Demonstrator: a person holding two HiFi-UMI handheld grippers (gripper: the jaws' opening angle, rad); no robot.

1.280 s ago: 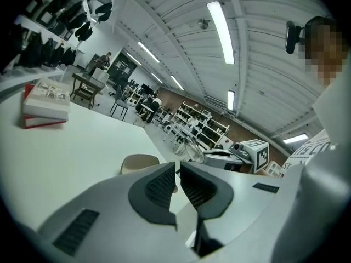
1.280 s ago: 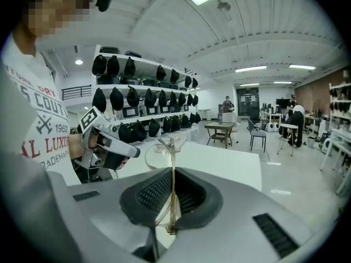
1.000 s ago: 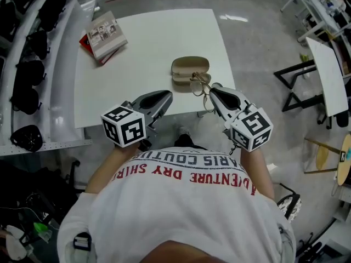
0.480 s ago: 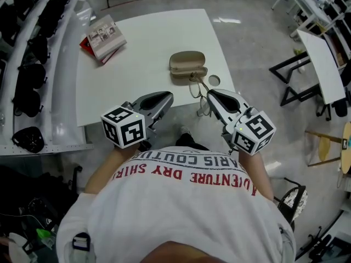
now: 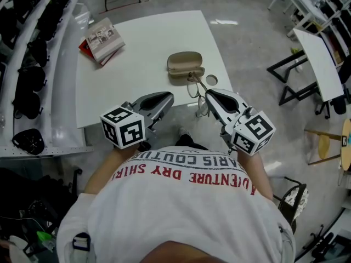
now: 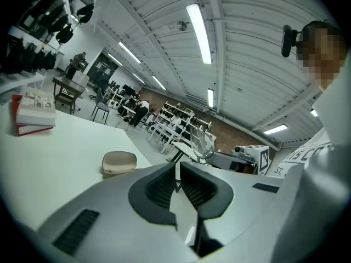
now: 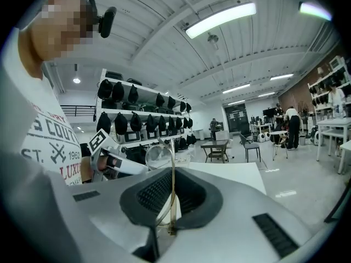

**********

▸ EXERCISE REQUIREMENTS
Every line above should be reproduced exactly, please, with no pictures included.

▸ RESPONSE
Demonstrator: a person holding two HiFi-UMI handheld grippers (gripper: the jaws' opening angle, rad); no robot.

1.280 s ago: 
1.280 s ago: 
1.000 s ago: 
0.480 s ago: 
now: 
now: 
now: 

Nothing more belongs to this exercise.